Innovation Is Great, But Let’s Get Real
I have been following the debate on promoting productivity in schools between Hill and Roza, in one corner, and Baker and Welner, in the other.
I think one thing both corners can agree on is that productivity-enhancing innovations in schooling would be a good thing. Although a bit more contentious, we might also get a large number of people to agree that the public education systems in many states could be more effective at promoting innovation. The key question is how?
I recently saw Marguerite Roza present her views on this question of promoting educational innovation. The implications of her remarks were that, although it might not seem like it, the current fiscal situation of districts may be a good thing because it provides the impetus for much needed innovation. She suggested that the main thing state officials can do to help districts deal with budget cuts is to relieve them of regulations that prevent creative responses to resource scarcity. That, plus suggestions that the sought after creative innovations lie in computer aided instruction programs, was it.

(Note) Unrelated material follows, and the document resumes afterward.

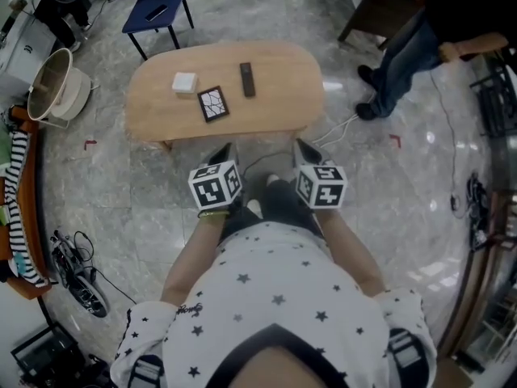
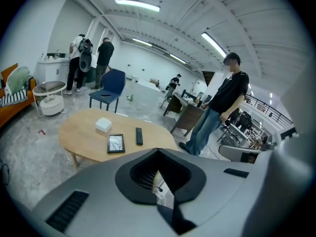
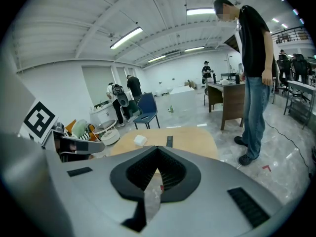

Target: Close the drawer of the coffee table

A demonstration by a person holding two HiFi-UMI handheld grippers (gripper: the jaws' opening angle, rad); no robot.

My primary worry about this message is that it provides a simplistic and unrealistic view of what would be required to promote productive innovation. Cutting budgets, providing relief from regulations, and hoping for the best is not a realistic prescription. Any proposals for promoting systematic productivity improvements must recognize the following.

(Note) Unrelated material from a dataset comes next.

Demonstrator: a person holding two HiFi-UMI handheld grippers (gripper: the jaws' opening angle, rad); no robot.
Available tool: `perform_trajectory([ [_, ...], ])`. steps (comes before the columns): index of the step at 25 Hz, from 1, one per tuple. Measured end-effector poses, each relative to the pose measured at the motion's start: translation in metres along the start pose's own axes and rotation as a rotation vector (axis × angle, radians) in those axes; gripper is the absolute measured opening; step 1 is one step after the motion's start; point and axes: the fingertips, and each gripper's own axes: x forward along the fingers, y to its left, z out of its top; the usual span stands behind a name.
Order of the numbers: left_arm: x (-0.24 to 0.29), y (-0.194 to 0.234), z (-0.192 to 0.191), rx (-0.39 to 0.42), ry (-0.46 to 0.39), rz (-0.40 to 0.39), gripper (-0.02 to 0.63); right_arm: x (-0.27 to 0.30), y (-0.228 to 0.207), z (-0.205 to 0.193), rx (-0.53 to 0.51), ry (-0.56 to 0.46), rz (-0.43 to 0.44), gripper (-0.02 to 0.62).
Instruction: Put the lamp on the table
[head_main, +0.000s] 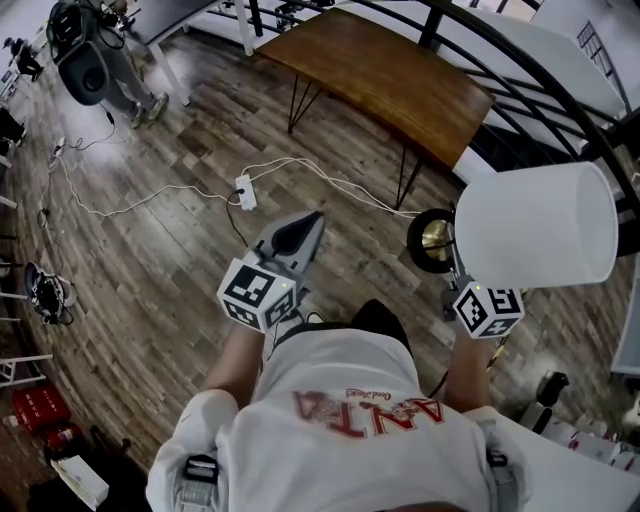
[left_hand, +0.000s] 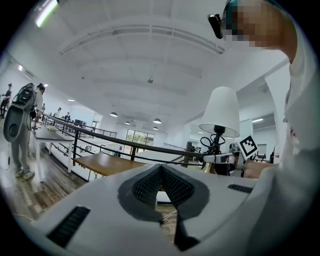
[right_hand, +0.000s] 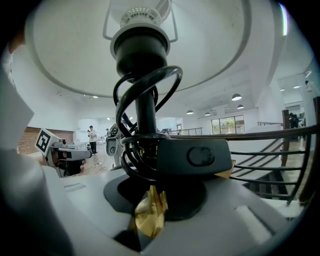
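My right gripper is shut on the lamp, whose white shade lies tilted to the right and whose round black and gold base faces left. In the right gripper view the gold stem sits between the jaws of the right gripper, with the black cord coiled round the post and a switch box beside it. The wooden table stands ahead, beyond the lamp. My left gripper is shut and empty, pointing at the floor before the table; its view shows the lamp to the right.
A power strip with white cables lies on the wood floor in front of the table. A black railing curves along the right. A person with a backpack stands far left. Red boxes sit at the lower left.
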Motion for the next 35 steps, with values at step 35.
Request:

- Innovations require investment. Any new technology, be it an administrative innovation like school-based cost accounting or a new instructional model, requires expertize and training to implement. School districts suffering large cuts are ill-positioned to make those investments.
- Changes in administrative processes or the delivery of instruction will not always improve productivity. In fact, given the disruption in well-established routines, most are likely to undermine productivity, at least temporarily. Some innovations may be extremely valuable, but others will be harmful. We know very little about which are the helpful, which are ineffective, and which are actually harmful. This fact has two implications. First, evaluation of “innovations” that are tried is essential. In the absence of meaningful, high quality evaluation there is no reason to believe the productivity enhancing changes are more likely to be propagated than ineffective or harmful innovations.
- A second implication of the fact that there are good and bad “innovations” is that some students will be harmed by attempts to innovate. The less that is invested in choosing, implementing, and evaluating innovations the greater the probability that potentially harmful innovations will be implemented and the greater the harm to students. The possibility of harm raises the question of which districts and students should be used to test unproven “innovations”? The implication of the view the fiscal stress is the impetus for innovation is that those districts facing the most stress will be the ones forced to test unproven innovations. And in New York at least, low wealth, high need districts are overrepresented among those districts facing severe stress. So it is students in low-wealth, high need districts, who are likely to bear much of the risk associated with the introduction of unproven innovations. I’m not sure that’s how I would design a system for developing and testing innovations.
So, what are the implications for state policy makers? I am not an expert on the implementation of innovative instructional or management practices. With that caveat in mind, here are what seem to me to be elements of a realistic productivity policy. First, the U.S. Department of Education and state education departments must take the lead in working with districts to identify promising innovations. The U.S. Department of Education’s “Increasing Educational Productivity” project is a step in the right direction here, although one might be concerned with the quality of information generated by that project thus far. Second, federal and state officials must establish a rational set of criteria for selecting where and how those innovations will be tested, and what provisions will be made to protect students from potential harms. Third, the federal and state agencies must provide the expertise and training required to implement these innovations well. Fourth, the state must ensure meaningful, high quality evaluations of innovations being tested. One can imagine a grant program in which the state works with districts to develop proposals, funds those proposals, and provides evaluation. Of course all of this requires resources. Both significant staff resources to implement such a program and grant dollars that can be used to finance district implementation. To think that real innovation can be achieved on the cheap is not realistic.
Finally, there is one other concern raised by the recent discussion of productivity. Overly optimistic, make-believe notions about how much districts can improve productivity could dampen the urgency of protecting low-wealth, high need districts and their students from large funding cuts. When ideology trumps reality the most vulnerable often end up getting hurt.